NASA officially says goodbye to its Mars rover, Opportunity

NASA officially says goodbye to its Mars rover, Opportunity

But now its 15 year mission has come to an end after a severe Mars-wide dust storm blanketed its location in June 2018.

"It is because of trailblazing missions such as Opportunity that there will come a day when our fearless astronauts walk on the surface of Mars", NASA administrator Jim Bridenstine said.

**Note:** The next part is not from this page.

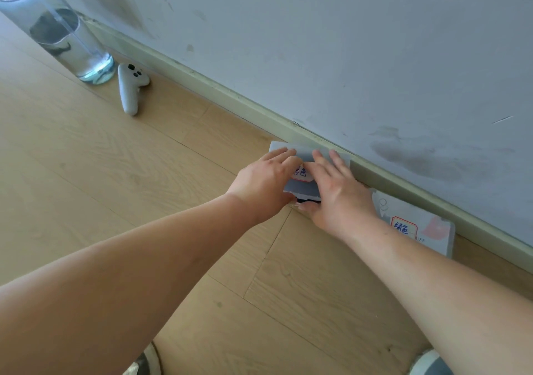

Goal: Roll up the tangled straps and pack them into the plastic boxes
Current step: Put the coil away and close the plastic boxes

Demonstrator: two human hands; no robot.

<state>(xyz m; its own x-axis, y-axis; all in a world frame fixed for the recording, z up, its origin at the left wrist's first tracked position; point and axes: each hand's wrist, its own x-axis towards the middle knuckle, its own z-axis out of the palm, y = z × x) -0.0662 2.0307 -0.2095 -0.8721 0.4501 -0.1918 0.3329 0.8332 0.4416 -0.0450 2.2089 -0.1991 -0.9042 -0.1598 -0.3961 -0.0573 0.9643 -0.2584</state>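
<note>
A grey plastic box (302,151) with a red-bordered label lies on the wooden floor by the skirting board. My left hand (264,183) and my right hand (336,193) both rest flat on its lid, fingers spread, thumbs at its near edge. A dark sliver of strap (302,200) shows in the gap at the box's front edge between my thumbs. A second grey plastic box (418,224), lid down, with a red-bordered label, lies just right of my right wrist against the wall.
A clear water bottle (66,34) stands at the far left near the wall, a white handheld controller (129,86) lying beside it. The skirting board (230,98) and wall run diagonally behind the boxes. My shoes (429,363) show at the bottom edge.
</note>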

U.S. space agency NASA is to hold a briefing today at 7 pm GMT (2 pm ET), in which it is to officially announce the Mars Opportunity Rover mission "dead". The golf cart-size rovers were created to operate as geologists for just three months, after bouncing onto our planetary neighbor inside cushioning air bags in January 2004.

This evening, Nasa will make one last attempt to communicate with Opportunity, before revealing its findings at a press conference starting at 6pm United Kingdom time tomorrow.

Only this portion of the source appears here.